_What this task involves_
Output only the lines below from the one containing "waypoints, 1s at" to the one containing "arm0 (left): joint", exactly as written, both ends kept.

Dataset records
────────

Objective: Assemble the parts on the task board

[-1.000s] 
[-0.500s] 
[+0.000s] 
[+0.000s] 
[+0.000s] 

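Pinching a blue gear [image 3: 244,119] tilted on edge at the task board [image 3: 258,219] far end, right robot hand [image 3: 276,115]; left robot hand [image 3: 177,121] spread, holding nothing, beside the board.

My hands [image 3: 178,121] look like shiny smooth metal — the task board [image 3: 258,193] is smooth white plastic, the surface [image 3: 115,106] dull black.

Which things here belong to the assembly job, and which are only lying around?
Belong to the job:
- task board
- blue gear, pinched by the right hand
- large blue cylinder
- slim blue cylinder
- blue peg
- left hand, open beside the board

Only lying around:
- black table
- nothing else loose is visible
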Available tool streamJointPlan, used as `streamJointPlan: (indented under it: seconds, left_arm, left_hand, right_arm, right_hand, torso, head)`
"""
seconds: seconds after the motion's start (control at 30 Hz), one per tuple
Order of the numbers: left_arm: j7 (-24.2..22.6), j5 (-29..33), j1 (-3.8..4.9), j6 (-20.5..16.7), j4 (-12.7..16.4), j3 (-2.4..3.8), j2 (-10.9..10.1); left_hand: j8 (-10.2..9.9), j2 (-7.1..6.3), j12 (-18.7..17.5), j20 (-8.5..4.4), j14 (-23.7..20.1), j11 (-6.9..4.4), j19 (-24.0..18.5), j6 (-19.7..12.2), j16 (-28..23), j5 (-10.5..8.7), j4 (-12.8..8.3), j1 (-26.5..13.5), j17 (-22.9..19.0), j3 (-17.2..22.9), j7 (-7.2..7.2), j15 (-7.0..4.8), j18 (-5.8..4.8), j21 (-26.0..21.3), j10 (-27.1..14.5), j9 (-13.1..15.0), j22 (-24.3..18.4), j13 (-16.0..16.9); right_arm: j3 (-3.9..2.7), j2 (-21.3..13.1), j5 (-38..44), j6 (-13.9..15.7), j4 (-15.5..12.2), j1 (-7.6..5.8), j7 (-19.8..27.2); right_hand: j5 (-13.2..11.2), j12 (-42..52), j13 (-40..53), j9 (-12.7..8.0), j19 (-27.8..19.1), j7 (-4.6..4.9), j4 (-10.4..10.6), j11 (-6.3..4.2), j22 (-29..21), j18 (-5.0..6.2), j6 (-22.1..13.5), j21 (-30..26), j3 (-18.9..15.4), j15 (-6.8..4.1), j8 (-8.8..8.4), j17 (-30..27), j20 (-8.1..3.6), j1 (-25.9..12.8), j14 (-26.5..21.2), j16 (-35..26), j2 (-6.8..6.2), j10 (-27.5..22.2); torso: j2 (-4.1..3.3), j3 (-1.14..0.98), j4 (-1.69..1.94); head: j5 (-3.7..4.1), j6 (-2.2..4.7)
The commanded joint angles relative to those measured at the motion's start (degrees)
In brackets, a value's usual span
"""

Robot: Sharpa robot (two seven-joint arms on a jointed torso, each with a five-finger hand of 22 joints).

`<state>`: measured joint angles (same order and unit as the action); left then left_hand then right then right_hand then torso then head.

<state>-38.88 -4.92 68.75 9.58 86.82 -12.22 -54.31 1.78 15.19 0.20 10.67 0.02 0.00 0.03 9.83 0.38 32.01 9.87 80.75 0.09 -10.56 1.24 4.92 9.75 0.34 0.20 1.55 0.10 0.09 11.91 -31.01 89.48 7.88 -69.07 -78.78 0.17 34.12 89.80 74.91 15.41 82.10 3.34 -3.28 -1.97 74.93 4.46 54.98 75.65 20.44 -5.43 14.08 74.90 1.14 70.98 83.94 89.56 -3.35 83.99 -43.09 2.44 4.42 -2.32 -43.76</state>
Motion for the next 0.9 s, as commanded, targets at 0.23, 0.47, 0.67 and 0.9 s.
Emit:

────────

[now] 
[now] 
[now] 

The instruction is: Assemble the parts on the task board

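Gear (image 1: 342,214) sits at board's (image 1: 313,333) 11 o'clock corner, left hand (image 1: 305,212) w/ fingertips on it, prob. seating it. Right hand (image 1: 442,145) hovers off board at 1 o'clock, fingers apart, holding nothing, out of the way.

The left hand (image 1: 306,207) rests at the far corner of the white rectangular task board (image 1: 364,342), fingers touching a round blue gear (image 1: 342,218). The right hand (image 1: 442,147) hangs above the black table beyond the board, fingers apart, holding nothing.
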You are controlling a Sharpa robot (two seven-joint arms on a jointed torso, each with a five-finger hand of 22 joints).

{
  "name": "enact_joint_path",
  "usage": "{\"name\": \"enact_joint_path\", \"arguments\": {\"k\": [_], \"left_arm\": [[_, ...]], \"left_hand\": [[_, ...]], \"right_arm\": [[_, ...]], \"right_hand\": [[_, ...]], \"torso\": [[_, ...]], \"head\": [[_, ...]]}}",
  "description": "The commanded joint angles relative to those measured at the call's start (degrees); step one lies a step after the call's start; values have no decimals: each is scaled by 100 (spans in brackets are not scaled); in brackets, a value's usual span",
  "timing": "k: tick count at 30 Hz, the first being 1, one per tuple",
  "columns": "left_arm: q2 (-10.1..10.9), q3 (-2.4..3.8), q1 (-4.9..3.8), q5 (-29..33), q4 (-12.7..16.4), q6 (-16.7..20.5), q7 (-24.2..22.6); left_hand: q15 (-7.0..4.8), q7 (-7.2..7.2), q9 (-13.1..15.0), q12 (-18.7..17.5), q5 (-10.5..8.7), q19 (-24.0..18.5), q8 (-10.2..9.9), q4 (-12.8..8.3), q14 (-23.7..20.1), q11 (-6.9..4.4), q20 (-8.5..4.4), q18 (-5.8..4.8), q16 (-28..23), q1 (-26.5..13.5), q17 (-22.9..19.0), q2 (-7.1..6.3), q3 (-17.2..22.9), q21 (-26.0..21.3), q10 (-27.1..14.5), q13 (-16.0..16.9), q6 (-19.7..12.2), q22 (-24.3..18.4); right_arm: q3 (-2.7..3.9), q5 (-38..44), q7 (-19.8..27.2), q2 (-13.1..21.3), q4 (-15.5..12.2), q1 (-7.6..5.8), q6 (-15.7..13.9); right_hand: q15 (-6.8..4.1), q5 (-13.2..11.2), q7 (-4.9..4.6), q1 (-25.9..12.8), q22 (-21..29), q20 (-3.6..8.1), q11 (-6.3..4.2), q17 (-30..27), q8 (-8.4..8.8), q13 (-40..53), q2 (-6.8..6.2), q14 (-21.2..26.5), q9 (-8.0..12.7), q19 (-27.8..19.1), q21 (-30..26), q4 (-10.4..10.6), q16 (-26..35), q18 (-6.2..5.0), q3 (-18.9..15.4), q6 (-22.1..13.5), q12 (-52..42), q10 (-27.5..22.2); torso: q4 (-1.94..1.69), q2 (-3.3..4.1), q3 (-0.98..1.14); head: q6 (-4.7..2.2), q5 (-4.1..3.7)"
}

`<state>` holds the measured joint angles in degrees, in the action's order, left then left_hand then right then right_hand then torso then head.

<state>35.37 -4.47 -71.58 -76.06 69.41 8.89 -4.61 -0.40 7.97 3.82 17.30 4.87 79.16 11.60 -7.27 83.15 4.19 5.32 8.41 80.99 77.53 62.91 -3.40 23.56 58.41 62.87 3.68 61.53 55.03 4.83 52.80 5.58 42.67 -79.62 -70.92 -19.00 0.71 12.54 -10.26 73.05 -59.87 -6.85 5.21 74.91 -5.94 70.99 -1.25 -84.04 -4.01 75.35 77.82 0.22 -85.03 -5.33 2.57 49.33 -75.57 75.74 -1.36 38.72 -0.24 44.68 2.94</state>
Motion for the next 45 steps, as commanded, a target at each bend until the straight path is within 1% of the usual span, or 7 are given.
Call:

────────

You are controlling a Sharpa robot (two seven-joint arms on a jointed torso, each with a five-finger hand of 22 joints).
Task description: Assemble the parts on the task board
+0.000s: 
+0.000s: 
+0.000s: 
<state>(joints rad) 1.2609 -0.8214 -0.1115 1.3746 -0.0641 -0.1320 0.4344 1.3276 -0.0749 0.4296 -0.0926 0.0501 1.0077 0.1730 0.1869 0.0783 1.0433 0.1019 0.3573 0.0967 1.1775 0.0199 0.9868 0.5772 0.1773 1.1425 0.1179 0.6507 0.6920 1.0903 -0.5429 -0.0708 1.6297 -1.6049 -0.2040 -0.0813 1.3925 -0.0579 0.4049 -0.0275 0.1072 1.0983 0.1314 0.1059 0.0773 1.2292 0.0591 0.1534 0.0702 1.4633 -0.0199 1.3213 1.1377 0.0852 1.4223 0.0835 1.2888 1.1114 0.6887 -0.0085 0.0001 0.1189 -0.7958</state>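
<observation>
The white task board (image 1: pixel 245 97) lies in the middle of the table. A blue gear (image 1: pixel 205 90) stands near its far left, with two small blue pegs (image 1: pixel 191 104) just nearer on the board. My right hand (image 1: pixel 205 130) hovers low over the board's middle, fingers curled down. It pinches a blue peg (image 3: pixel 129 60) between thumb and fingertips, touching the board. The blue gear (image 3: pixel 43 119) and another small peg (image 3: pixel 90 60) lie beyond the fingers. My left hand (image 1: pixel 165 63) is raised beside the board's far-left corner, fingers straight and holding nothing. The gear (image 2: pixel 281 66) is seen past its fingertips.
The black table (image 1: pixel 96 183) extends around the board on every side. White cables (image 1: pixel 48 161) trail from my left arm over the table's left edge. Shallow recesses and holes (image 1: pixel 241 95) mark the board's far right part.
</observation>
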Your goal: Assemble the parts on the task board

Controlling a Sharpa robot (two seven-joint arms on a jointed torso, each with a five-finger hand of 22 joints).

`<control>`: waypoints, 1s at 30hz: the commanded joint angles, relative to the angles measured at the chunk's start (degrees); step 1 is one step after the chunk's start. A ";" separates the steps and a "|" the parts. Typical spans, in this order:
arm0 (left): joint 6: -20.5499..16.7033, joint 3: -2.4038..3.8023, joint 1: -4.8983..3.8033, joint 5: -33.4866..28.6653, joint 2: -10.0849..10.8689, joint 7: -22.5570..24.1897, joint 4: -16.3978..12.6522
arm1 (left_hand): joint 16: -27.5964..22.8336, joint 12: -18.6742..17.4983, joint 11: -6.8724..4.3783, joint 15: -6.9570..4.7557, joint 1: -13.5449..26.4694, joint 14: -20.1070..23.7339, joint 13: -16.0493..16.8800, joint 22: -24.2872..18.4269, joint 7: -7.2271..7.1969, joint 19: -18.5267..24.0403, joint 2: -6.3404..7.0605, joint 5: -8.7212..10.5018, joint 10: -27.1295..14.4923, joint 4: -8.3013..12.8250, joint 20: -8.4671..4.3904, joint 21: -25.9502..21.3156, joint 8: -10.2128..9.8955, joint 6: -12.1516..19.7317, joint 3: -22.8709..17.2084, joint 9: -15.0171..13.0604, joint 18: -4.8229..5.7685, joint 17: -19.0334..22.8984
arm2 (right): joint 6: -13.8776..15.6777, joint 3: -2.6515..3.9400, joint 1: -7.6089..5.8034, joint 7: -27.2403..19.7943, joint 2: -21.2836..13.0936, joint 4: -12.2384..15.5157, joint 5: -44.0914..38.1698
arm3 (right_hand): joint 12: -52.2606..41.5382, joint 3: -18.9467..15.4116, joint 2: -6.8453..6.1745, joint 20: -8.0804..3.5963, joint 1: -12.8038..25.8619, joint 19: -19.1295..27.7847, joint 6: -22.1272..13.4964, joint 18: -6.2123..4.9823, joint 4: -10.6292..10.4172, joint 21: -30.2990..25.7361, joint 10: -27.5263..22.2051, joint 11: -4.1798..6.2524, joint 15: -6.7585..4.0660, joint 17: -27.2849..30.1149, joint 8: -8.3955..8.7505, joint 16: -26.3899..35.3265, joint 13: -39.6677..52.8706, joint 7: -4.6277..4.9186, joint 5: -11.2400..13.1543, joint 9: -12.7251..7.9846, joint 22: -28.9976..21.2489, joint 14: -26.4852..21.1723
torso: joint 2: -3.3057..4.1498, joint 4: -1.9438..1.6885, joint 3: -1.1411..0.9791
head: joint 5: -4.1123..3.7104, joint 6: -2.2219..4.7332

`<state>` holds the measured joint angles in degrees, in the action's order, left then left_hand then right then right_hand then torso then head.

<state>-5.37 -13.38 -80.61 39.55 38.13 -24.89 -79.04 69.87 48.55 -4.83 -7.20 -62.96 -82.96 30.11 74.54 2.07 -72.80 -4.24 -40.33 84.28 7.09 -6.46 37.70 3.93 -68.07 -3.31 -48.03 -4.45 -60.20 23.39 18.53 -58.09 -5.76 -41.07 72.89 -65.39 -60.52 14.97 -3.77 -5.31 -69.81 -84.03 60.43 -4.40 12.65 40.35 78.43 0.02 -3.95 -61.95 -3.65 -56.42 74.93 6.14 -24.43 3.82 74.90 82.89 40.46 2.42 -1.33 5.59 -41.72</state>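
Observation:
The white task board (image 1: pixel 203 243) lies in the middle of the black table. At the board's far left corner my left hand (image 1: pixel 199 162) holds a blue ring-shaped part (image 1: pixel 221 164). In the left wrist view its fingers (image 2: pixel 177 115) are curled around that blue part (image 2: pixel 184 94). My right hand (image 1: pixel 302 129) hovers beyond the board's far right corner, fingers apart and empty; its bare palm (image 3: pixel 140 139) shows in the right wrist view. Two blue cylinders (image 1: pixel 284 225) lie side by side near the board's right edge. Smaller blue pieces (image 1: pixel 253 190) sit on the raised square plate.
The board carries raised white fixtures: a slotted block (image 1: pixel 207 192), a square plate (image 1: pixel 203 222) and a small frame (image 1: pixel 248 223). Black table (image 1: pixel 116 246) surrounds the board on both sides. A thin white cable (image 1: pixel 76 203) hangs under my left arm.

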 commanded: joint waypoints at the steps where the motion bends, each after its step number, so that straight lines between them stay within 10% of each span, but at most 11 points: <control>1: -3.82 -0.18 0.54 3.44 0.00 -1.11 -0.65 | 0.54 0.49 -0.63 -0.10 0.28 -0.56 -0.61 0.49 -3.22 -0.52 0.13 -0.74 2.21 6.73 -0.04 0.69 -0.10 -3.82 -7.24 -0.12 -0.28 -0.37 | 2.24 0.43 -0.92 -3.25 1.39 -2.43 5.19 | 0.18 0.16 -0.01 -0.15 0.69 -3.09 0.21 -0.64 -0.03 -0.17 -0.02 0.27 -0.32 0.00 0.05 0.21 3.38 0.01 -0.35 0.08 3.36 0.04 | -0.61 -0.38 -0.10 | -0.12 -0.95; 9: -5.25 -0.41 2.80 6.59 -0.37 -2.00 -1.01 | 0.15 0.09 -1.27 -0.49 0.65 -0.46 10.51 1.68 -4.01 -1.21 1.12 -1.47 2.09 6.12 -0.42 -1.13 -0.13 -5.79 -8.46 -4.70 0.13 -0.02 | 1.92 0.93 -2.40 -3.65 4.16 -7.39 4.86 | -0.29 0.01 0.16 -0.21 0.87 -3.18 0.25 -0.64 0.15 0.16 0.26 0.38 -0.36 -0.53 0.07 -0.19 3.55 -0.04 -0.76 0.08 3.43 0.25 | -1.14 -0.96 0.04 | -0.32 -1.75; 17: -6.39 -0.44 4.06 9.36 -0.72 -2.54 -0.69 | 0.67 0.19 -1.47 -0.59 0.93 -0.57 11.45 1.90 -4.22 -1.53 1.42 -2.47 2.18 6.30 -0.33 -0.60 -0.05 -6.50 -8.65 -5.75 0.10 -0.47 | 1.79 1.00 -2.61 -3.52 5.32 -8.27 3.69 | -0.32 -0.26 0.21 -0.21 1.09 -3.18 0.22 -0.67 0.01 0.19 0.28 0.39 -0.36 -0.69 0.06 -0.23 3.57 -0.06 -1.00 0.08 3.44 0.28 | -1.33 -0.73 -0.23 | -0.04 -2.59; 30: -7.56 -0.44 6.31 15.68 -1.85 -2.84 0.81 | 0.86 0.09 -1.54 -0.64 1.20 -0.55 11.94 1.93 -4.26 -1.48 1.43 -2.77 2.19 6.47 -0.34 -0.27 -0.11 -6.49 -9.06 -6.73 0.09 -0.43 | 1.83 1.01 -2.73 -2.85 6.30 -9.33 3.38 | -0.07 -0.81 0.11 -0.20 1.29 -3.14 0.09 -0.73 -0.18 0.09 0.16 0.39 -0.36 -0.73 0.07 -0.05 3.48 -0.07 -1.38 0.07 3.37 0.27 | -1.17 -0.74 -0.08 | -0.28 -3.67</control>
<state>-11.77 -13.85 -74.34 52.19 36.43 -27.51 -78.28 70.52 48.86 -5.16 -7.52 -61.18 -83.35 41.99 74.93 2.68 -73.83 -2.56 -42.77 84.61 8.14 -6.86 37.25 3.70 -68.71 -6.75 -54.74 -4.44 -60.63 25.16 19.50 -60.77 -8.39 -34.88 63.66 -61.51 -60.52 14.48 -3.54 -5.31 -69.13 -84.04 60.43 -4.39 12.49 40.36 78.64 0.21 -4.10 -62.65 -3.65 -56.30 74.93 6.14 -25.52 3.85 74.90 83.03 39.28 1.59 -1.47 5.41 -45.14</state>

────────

_Answer space_
`<control>`: waypoints, 1s at 30hz: the commanded joint angles, relative to the angles measured at the chunk's start (degrees); step 1 is one step after the chunk's start. A ";" separates the steps and a "|" the parts. Typical spans, in this order:
arm0 (left): joint 6: -20.5499..16.7033, joint 3: -2.4038..3.8023, joint 1: -4.8983..3.8033, joint 5: -33.4866..28.6653, joint 2: -10.0849..10.8689, joint 7: -22.5570..24.1897, joint 4: -16.3978..12.6522

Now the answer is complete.